__What to do__. Among the entries below, how many lines contain the string "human"? Only the number, please.

Records excerpted from a collection:
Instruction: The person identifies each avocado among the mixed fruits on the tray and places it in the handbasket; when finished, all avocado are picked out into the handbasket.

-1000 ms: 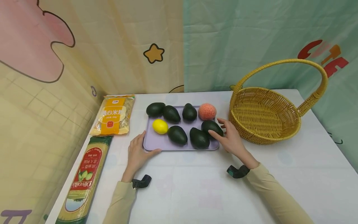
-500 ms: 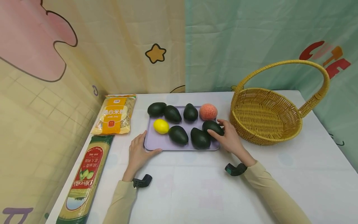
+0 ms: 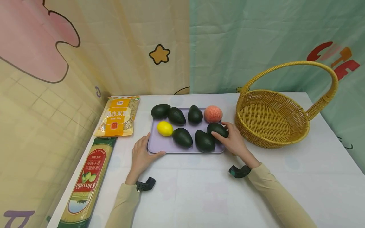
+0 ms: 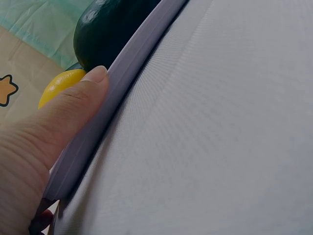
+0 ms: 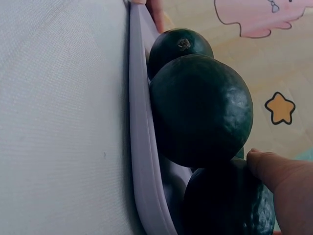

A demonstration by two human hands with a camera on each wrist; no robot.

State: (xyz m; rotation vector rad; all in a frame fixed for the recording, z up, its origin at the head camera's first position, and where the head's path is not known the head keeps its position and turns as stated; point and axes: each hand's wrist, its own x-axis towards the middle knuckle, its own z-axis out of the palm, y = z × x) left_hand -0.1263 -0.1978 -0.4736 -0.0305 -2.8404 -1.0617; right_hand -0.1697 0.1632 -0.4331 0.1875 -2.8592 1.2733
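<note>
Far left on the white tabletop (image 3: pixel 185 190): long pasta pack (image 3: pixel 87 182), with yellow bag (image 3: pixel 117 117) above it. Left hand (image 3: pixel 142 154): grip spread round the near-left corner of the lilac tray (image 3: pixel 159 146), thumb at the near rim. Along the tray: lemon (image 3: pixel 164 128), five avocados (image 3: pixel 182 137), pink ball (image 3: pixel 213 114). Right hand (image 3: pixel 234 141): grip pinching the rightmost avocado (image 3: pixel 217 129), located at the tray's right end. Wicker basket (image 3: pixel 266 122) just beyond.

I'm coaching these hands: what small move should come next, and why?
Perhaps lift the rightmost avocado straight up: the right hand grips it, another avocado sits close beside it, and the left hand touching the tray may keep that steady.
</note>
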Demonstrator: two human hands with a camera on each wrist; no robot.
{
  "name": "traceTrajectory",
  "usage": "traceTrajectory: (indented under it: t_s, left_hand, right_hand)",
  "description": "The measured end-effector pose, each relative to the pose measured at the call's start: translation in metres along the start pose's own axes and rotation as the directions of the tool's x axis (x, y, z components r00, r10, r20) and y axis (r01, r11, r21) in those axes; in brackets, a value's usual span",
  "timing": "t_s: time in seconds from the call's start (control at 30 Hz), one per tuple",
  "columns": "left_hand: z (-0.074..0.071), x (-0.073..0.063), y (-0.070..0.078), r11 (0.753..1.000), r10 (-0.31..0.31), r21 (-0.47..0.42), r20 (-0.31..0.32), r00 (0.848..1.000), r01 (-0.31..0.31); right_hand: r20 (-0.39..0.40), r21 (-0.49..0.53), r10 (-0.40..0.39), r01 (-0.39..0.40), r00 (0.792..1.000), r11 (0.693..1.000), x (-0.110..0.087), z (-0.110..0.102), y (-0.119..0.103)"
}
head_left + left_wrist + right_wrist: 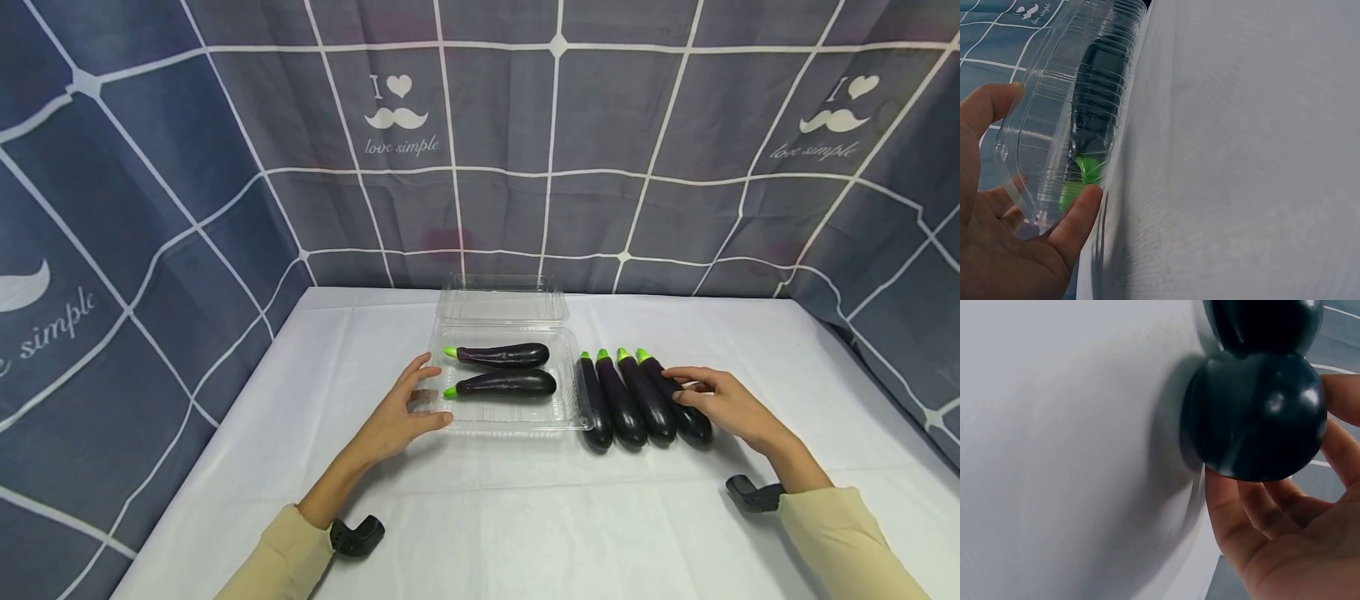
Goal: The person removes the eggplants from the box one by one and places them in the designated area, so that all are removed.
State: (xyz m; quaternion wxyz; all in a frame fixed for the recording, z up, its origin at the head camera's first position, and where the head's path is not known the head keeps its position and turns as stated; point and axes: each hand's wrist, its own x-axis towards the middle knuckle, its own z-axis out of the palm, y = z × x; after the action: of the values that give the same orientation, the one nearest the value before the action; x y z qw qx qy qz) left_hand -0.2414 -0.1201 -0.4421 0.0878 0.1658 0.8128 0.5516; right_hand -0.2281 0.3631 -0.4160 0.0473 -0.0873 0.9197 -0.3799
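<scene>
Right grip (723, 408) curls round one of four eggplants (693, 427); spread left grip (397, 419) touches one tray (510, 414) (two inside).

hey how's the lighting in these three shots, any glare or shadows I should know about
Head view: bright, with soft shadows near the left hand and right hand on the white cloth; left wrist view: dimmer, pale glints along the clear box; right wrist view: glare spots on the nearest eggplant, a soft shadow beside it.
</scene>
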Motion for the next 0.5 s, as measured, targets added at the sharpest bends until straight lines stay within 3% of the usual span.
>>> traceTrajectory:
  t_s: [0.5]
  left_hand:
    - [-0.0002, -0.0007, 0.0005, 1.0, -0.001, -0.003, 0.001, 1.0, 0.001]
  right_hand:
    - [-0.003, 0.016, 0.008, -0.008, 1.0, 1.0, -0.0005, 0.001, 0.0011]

__Solved exercise__. 2